_WHAT YOU HAVE TO DO:_
Whenever a line in the records below holds the string "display", include it in the count, and state the number alone.

[Records from a collection]
────────────────

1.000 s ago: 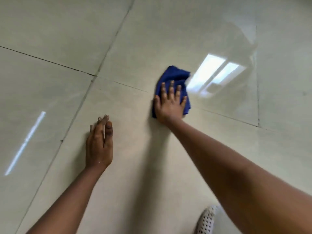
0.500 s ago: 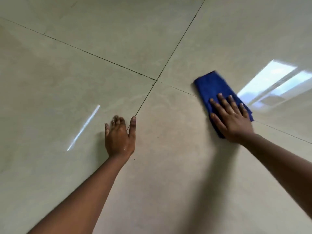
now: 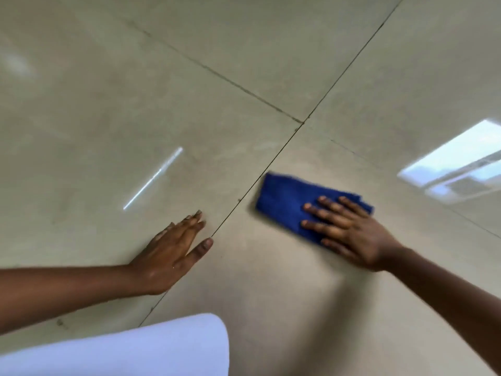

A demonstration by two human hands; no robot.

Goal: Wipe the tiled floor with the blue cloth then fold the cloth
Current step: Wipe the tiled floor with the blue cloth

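With the right hand (image 3: 352, 234) pressing spread fingers flat on the blue cloth (image 3: 287, 202) at centre right and the left hand (image 3: 173, 253) braced open on the glossy floor (image 3: 108, 104), the cloth could bunch or the bracing palm slip.

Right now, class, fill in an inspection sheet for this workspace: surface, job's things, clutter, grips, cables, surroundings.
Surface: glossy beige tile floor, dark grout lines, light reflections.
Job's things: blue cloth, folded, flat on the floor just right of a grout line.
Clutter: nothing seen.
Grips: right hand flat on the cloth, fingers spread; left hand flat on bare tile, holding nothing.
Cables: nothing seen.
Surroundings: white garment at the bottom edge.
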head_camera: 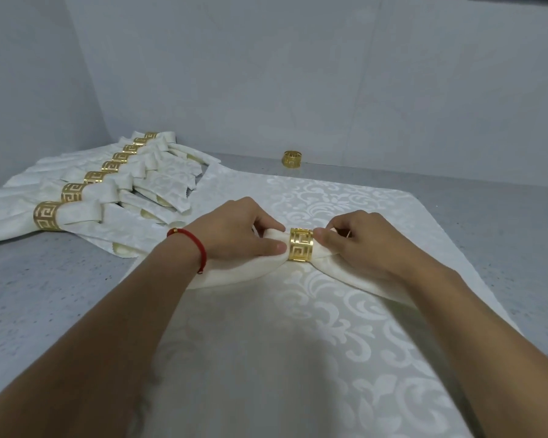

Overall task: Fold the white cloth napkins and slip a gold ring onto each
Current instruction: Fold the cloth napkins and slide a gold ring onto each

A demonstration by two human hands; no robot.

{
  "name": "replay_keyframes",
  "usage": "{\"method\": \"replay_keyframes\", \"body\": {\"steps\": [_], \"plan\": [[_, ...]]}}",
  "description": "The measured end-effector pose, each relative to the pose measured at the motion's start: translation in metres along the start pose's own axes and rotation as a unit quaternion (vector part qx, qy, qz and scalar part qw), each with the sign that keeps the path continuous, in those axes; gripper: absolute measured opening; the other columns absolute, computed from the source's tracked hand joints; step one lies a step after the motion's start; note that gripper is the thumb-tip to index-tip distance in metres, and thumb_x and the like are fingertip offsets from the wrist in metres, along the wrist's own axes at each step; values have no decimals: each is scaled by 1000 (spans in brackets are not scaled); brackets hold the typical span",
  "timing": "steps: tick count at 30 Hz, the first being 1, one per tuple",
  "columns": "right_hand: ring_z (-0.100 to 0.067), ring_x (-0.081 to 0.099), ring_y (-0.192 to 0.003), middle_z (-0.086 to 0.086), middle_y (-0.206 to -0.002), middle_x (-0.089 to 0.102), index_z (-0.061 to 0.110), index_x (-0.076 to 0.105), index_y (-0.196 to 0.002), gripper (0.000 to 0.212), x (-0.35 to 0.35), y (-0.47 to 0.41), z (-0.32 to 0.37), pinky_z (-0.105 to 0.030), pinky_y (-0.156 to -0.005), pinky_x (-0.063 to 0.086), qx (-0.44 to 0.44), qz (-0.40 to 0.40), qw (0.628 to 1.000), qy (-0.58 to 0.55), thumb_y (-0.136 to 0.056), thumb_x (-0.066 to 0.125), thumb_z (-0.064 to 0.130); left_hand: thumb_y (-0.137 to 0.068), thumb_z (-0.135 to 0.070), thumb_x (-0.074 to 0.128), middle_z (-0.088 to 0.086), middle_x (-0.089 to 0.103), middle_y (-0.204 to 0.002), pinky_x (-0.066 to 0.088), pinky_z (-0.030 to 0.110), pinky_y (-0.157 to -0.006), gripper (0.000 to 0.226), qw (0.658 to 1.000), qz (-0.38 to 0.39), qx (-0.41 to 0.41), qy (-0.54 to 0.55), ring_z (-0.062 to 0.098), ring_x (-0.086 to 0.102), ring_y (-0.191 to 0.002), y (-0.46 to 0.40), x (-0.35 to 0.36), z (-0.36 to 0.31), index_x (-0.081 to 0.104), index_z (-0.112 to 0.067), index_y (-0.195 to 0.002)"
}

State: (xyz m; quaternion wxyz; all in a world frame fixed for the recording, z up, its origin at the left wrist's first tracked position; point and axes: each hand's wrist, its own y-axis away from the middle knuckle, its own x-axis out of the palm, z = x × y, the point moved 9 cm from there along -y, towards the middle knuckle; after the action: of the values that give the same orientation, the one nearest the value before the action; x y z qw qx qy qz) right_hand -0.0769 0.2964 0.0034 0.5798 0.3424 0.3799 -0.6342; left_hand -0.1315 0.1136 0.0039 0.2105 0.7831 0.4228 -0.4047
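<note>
I see both hands in the middle of the frame, working on one folded white napkin. A gold ring sits around the middle of this napkin. My left hand is just left of the ring, and its fingers and thumb are curled around the bunched cloth, holding it. There is a red string bracelet on that wrist. My right hand is just right of the ring, and its fingertips pinch the cloth right where it comes out of the ring.

The napkin lies on a flat white cloth with a leafy pattern, spread over a grey speckled table.

At the left of the frame, a row of finished napkins runs from the middle left up toward the upper left. Each one has a gold ring on it, and they overlap each other.

One spare gold ring stands alone on the table near the wall, above the hands and well apart from them.
</note>
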Motion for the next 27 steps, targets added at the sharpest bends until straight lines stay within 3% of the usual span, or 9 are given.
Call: {"method": "replay_keyframes", "body": {"steps": [4,7,10,12,17,19,21,24,27], "plan": [[-4,61,-92,15,-104,68,32,70,-112,29,-19,4,15,-36,-86,53,-95,-70,992,-43,-100,51,50,-91,-46,66,-20,68,-83,46,18,-75,21,999,7,-4,40,-3,60,-74,0,0,3,76,-35,-106],[0,57,-109,21,-120,61,39,57,-134,46,-2,10,32,-26,-91,48,-158,-15,987,-30,-92,67,55,-88,-38,72,-14,66,-77,43,20,-67,8,997,-15,17,75,-4,56,-61,-3,-6,3,73,-34,-96],[-6,61,-101,13,-111,68,31,65,-122,37,10,11,41,-34,-90,51,-193,-10,981,11,-89,75,44,-83,-33,78,-5,70,-84,47,22,-66,8,997,-24,12,73,1,60,-66,-3,-6,7,71,-33,-87],[-5,62,-98,14,-107,70,31,69,-116,33,5,10,40,-32,-87,50,-193,-18,981,-8,-87,77,43,-83,-26,78,-1,71,-82,48,23,-63,8,996,-20,11,84,6,61,-65,-2,-6,8,71,-28,-85],[-2,61,-104,20,-121,66,39,62,-131,52,3,8,27,-27,-88,51,-168,-11,986,-9,-84,76,57,-84,-20,77,6,72,-84,51,32,-69,6,995,-14,6,100,12,63,-69,-2,-7,10,73,-25,-86],[-2,63,-99,22,-116,64,43,62,-120,37,-7,8,14,-29,-83,53,-133,-34,988,-70,-88,72,56,-87,-25,74,4,72,-84,53,36,-77,1,995,-3,8,103,13,63,-72,-1,-5,8,74,-26,-86],[-5,63,-91,17,-102,66,39,64,-100,14,-17,6,6,-37,-80,56,-124,-57,987,-80,-90,71,46,-88,-39,71,-1,71,-80,53,35,-76,13,994,-7,12,106,9,61,-71,-1,-4,6,74,-27,-85],[-13,60,-82,12,-98,65,37,67,-92,10,-13,6,6,-36,-76,53,-129,-37,988,-82,-88,74,42,-82,-65,65,-15,69,-87,48,24,-75,28,996,-61,22,61,-4,58,-70,-2,-5,0,70,-41,-96],[-10,57,-77,11,-95,64,35,68,-87,10,-10,5,10,-26,-72,48,-135,-35,986,-94,-87,77,39,-86,-65,60,-22,70,-103,43,22,-81,30,995,-54,80,3,-11,57,-84,-3,10,-21,64,-56,-115]]}}
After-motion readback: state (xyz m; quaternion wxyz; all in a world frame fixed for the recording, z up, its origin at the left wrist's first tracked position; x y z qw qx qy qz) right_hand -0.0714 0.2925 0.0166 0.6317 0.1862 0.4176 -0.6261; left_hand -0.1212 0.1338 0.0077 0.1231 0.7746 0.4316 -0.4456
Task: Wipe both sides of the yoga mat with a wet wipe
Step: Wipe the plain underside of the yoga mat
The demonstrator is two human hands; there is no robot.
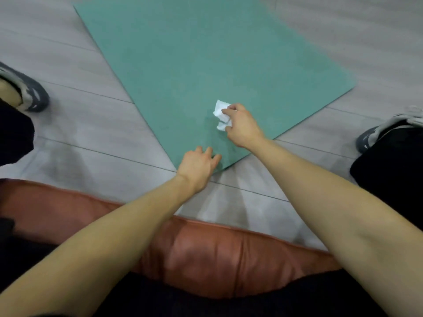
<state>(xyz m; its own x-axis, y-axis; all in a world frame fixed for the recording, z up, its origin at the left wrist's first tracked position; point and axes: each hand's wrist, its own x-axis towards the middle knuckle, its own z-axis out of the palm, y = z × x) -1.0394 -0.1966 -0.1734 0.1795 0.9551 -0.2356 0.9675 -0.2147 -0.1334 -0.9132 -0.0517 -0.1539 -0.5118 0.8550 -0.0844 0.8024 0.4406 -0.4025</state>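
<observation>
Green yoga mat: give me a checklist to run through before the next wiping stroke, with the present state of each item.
1. Crumpled white wet wipe held by right hand: ok.
2. Wipe touching the green yoga mat: ok.
3. Left hand pinning the mat's near corner: ok.
4. Mat flat on the grey plank floor: ok.
5. Mat ahead free of objects: ok.
6. Wipe wet enough: cannot tell.

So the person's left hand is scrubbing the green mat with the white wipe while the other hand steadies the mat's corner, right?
Not quite: the head view shows the right hand holding the white wipe on the green mat. The left hand steadies the mat's corner.
</observation>
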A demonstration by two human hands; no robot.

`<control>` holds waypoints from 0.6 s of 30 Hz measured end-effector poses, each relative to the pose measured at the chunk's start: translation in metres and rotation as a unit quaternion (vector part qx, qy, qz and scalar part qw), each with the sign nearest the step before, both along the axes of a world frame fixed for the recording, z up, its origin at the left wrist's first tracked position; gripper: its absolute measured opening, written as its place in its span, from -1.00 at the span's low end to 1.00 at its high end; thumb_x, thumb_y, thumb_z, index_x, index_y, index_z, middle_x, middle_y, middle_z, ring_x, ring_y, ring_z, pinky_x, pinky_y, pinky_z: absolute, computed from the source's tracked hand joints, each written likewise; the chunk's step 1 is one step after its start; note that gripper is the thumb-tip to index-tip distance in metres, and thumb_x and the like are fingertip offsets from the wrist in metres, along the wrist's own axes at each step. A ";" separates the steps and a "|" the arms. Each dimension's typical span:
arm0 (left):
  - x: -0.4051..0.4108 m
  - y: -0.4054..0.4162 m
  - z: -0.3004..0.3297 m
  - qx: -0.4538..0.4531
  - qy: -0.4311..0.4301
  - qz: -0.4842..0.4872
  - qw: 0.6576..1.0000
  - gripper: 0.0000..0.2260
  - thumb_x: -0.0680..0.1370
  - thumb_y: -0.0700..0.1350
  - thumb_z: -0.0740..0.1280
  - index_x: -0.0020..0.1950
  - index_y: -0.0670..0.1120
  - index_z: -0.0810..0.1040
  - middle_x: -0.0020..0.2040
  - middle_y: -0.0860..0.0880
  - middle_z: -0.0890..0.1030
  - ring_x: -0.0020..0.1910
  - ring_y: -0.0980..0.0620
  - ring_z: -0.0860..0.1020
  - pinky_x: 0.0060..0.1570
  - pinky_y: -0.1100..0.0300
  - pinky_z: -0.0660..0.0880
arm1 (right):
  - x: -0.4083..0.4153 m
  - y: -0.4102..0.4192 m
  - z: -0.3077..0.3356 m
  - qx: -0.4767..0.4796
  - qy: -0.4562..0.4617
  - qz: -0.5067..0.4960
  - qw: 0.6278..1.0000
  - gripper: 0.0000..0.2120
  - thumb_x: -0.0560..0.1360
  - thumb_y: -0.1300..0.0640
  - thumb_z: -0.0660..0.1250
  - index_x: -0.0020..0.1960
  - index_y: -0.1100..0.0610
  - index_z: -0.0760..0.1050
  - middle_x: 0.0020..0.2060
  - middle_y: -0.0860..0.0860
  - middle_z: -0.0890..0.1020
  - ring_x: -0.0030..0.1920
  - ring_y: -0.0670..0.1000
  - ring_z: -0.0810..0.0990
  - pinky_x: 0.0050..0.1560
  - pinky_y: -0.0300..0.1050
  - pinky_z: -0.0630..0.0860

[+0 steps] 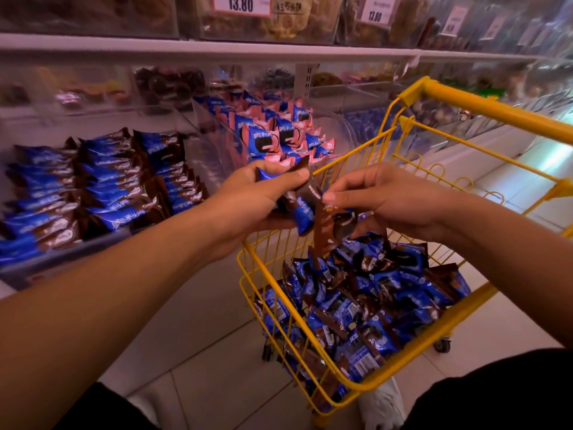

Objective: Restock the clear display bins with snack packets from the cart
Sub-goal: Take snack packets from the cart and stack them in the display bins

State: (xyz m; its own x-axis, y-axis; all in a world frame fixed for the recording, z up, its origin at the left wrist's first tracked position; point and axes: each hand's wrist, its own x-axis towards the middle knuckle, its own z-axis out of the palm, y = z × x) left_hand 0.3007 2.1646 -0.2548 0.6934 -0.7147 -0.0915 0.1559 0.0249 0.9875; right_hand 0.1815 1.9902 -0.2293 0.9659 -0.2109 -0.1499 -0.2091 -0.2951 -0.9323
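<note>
Left hand point(263, 197) grips blue-and-brown foil snack packets point(302, 212), right hand point(384, 197) pinches another brown foil packet point(325, 231); clear bin of blue-and-brown packets point(93, 187) lies centre-left, nearer the left hand.

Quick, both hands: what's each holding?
Left hand: grips blue-and-brown packets.
Right hand: pinches a brown packet above the cart.

Packets in left hand point(248, 200): blue and brown. Packet in right hand point(387, 197): brown. Cart point(483, 102) below the hands: yellow wire, blue-and-brown packets point(372, 305). Bin packets left of the hands point(93, 187): blue, brown. Bin packets beyond the hands point(279, 131): blue, pink.
</note>
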 end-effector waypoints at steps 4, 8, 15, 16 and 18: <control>-0.004 -0.002 0.005 -0.054 0.036 -0.026 0.998 -0.44 0.33 0.10 0.52 0.24 -0.06 0.47 0.00 -0.08 0.72 -0.09 -0.09 0.71 -0.22 0.02 0.62 | 0.009 0.015 -0.001 0.122 0.029 -0.042 0.991 -0.77 0.44 0.09 0.44 0.03 0.19 0.60 -0.05 0.16 0.70 -0.16 0.04 0.72 -0.32 -0.15 0.63; 0.000 0.001 0.004 -0.107 0.075 -0.005 0.991 -0.50 0.48 -0.12 0.45 0.37 -0.01 0.37 0.09 -0.12 0.69 -0.07 -0.10 0.71 -0.25 0.00 0.61 | 0.014 0.027 -0.003 0.229 0.033 -0.070 0.970 -0.75 0.42 0.06 0.42 0.03 0.16 0.60 -0.05 0.15 0.70 -0.14 0.06 0.72 -0.32 -0.16 0.64; 0.004 0.004 -0.003 -0.076 0.006 0.075 0.994 -0.73 0.49 -0.02 0.47 0.14 0.08 0.50 -0.11 -0.05 0.73 -0.29 -0.05 0.69 -0.44 0.18 0.54 | 0.007 0.018 0.008 0.341 -0.021 -0.060 0.938 -0.62 0.33 0.23 0.45 0.14 0.22 0.58 0.07 0.13 0.68 -0.07 -0.01 0.71 -0.19 -0.20 0.66; 0.004 0.004 -0.003 -0.063 -0.009 0.076 0.995 -0.77 0.49 0.01 0.45 0.10 0.08 0.52 -0.13 -0.04 0.73 -0.31 -0.03 0.68 -0.46 0.19 0.53 | 0.006 0.018 0.007 0.332 -0.016 -0.069 0.941 -0.64 0.32 0.23 0.45 0.12 0.22 0.58 0.03 0.14 0.68 -0.12 -0.01 0.72 -0.23 -0.21 0.65; 0.001 0.004 -0.004 -0.050 -0.019 0.073 0.996 -0.81 0.53 0.12 0.38 0.05 0.07 0.53 -0.16 0.00 0.73 -0.32 0.01 0.68 -0.45 0.20 0.53 | 0.007 0.019 0.005 0.327 -0.007 -0.087 0.941 -0.73 0.33 0.18 0.46 0.03 0.19 0.60 -0.05 0.15 0.69 -0.20 0.02 0.71 -0.31 -0.18 0.65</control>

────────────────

_EXERCISE RESULT:_
2